Tribuna do Juruá – Um renomado instituto fez uma pesquisa na qual uma das perguntas era assim: o que é política? Nove de cada 10 entrevistados disseram que era ‘coisa de bandido’. Como o senhor interpreta isso, levando em consideração as recentes manifestações de ruas?
Elder Andrade – Estamos vivendo uma crise de representatividade na classe política e em algumas instituições. A política é intrínseca ao ser humano. É a principal ação deste os gregos. A política surge da necessidade de dialogar e de equacionar interesses. Para participar da política é preciso ter grandeza, espírito público e causas para defender na sociedade. É uma arte e vocação feitas para grandes homens. É uma atividade nobre para expor e debater ideias. A imensa maioria dos políticos não defende a coletividade. Estão lá com propósitos nada republicanos. Daí a frustração e indignação das pessoas.
Tribuna do Juruá – Mudando de assunto. Como o senhor analisa o atual sistema educacional brasileiro?
Elder Andrade – Nenhum país atingiu etapas de desenvolvimento sem investir maciçamente em educação. Não se pode pensar educação se não tivermos um projeto de nação. Falta investimento que não são apenas prédios e 10% do PIB destinador para o setor. É preciso investir da base à universidade. Os professores que saem da academia não estão suficientemente preparados para ensinar na educação básica.
Tribuna do Juruá – Nos governos de FHC e Lula houve um crescimento econômico. Nestes quase 15 anos de governo petista no Acre, ao contrário do Brasil, o Estado estagnou e amarga o pior PIB entre os entes da federação. Por que isso acontece?

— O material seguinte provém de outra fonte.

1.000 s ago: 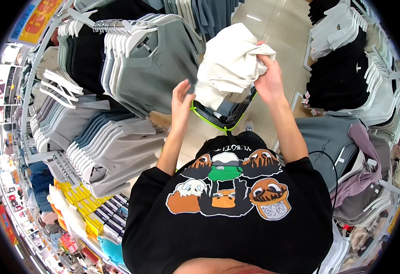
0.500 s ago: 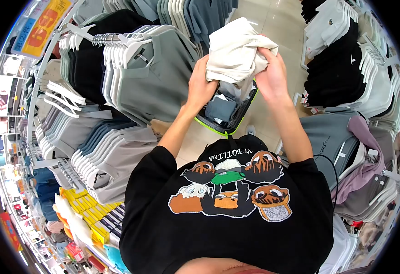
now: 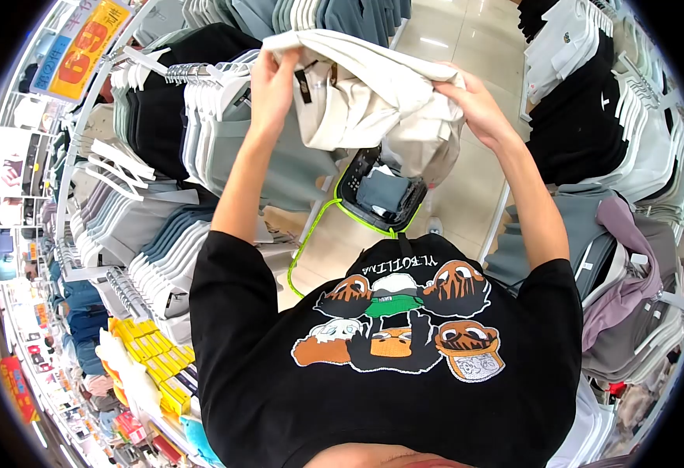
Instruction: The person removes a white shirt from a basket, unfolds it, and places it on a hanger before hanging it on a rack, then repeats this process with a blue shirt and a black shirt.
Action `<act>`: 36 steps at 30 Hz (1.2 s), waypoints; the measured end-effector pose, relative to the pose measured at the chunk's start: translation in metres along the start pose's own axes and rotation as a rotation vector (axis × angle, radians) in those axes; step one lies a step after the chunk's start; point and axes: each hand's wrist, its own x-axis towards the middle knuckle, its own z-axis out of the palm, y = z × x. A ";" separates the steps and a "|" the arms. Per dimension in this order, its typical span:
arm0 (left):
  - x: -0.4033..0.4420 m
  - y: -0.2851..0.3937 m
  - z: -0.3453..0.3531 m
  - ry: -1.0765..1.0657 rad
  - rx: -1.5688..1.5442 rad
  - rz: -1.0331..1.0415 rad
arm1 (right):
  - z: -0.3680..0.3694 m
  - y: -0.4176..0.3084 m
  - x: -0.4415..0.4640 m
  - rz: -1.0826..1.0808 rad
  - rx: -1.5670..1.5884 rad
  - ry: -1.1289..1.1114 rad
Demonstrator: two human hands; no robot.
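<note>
A cream-coloured garment [image 3: 357,86] is spread between my two hands, its fabric gathered in folds. My left hand [image 3: 274,92] is closed on its left end, beside a small dark label inside the garment. At the right end, my right hand [image 3: 474,103] grips the edge with fingers partly hidden by cloth. Below the garment hangs a black basket [image 3: 348,189] with a green rim and a green cord. It holds a folded dark blue-grey item [image 3: 382,192]. The cloth's lower part hangs over the basket's far right side.
Racks of grey shirts [image 3: 240,156] and light grey shirts [image 3: 174,257] stand on the left, with yellow boxes [image 3: 151,355] below. On the right are black shirts [image 3: 580,132] and a mauve garment [image 3: 619,265]. Tiled floor [image 3: 467,199] runs between the racks.
The bunched garment has been opened out sideways. My left hand has moved up and left with its end, and the right hand slightly outward. More of the green cord shows.
</note>
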 end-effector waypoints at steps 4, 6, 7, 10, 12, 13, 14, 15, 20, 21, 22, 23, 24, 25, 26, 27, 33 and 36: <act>0.030 0.015 0.002 -0.121 -0.073 0.011 | -0.001 -0.006 0.001 0.067 -0.361 -0.276; 0.045 0.017 -0.002 -0.180 -0.056 -0.027 | -0.007 -0.002 0.005 0.042 -0.453 -0.354; 0.050 0.024 -0.002 -0.221 0.054 -0.018 | -0.008 -0.001 0.006 0.015 -0.544 -0.429; 0.047 0.058 0.004 -0.339 0.295 0.179 | -0.016 -0.012 0.005 0.068 -0.612 -0.500; 0.046 0.074 0.011 -0.493 0.341 0.213 | -0.024 -0.011 0.009 0.130 -0.681 -0.529; 0.044 0.081 0.014 -0.493 0.341 0.215 | -0.031 -0.004 0.014 0.158 -0.704 -0.569; 0.042 0.088 0.019 -0.536 0.381 0.239 | -0.036 0.001 0.017 0.186 -0.727 -0.608; 0.039 0.093 0.023 -0.580 0.420 0.263 | -0.037 -0.001 0.018 0.185 -0.728 -0.607; 0.032 0.090 0.039 -0.642 0.551 0.291 | -0.023 -0.030 0.002 -0.171 -0.515 -0.421; 0.026 0.096 0.044 -0.666 0.588 0.309 | -0.016 -0.044 0.003 -0.173 -0.518 -0.418; 0.021 0.098 0.047 -0.713 0.616 0.295 | -0.006 -0.064 0.004 -0.250 -0.372 -0.408; 0.016 0.099 0.050 -0.760 0.645 0.279 | 0.001 -0.080 0.006 -0.324 -0.223 -0.398; 0.011 0.097 0.054 -0.784 0.649 0.269 | 0.006 -0.092 0.008 -0.323 -0.221 -0.398; 0.006 0.099 0.057 -0.788 0.636 0.339 | 0.010 -0.103 0.010 -0.340 -0.425 -0.428; 0.003 0.102 0.060 -0.820 0.681 0.321 | 0.013 -0.108 0.012 -0.355 -0.630 -0.457; 0.003 0.104 0.062 -0.852 0.726 0.303 | 0.015 -0.109 0.013 -0.355 -0.629 -0.459; 0.007 0.100 0.050 -0.955 0.777 0.226 | 0.010 -0.107 0.027 -0.407 -1.004 -0.560; 0.008 0.095 0.035 -1.038 0.570 0.044 | -0.003 -0.111 0.028 -0.499 -0.963 -0.527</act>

Elder Andrade– Associar as bandeiras do PT às causas ambientalistas foi um equívoco. O Acre ficou preso a uma concepção baseada no neo-extrativismo. Também não fizeram uma leitura correta do zoneamento ecológico-econômico. Esse estudo mostrar as potencialidades e fragilidades de cada micro e grandes regiões do Estado. As regiões acreanas têm vocações econômicas distintas, povos indígenas e ribeirinhos distintos, etc.